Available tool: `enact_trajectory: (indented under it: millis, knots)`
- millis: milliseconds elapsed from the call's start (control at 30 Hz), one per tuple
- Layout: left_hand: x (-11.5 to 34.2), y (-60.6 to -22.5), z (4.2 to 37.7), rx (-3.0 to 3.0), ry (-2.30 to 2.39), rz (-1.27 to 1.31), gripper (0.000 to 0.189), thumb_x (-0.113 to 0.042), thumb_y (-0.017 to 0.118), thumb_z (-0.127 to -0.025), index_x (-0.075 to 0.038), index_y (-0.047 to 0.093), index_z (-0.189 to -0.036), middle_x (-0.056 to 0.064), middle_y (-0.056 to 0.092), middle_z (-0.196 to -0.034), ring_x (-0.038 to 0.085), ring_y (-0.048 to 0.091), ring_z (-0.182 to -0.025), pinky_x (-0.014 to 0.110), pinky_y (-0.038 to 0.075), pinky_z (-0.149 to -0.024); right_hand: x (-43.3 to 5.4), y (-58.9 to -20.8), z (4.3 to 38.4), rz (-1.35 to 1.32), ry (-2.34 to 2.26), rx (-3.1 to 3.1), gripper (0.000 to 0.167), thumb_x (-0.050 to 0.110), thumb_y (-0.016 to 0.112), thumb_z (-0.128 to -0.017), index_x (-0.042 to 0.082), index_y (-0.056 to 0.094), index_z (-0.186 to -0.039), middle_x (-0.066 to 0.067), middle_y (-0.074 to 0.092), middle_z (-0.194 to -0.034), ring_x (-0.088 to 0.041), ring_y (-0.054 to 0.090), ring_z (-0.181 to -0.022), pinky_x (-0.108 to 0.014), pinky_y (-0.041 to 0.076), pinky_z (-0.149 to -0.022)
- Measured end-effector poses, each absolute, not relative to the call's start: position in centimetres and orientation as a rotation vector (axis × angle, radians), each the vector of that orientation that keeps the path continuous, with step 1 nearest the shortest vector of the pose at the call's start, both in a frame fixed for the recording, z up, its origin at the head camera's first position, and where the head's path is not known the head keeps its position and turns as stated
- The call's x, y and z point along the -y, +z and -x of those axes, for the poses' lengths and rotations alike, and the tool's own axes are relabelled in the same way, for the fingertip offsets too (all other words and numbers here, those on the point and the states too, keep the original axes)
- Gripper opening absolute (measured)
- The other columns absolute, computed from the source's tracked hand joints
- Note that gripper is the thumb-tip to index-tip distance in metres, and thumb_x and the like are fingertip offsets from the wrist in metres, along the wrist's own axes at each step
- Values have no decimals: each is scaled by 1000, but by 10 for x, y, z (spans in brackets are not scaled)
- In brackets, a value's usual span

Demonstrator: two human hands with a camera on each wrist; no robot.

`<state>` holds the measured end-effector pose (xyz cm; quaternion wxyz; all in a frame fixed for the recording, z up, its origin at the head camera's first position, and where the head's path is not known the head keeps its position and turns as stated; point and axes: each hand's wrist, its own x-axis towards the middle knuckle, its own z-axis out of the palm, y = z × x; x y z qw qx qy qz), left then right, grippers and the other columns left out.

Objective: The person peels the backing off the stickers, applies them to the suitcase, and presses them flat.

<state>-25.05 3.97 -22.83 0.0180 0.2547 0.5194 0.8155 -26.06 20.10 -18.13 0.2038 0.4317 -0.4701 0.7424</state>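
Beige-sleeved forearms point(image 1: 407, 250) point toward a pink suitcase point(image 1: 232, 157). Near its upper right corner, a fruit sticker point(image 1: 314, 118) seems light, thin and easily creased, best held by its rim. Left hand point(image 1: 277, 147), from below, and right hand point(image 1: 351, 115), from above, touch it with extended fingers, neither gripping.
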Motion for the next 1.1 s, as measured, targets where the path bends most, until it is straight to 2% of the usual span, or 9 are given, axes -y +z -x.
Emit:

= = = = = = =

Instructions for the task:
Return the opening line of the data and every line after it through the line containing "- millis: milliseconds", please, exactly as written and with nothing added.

Solution for this problem:
Available tool: `enact_trajectory: (indented under it: millis, knots)`
- millis: milliseconds elapsed from the call's start (control at 30 Hz), one per tuple

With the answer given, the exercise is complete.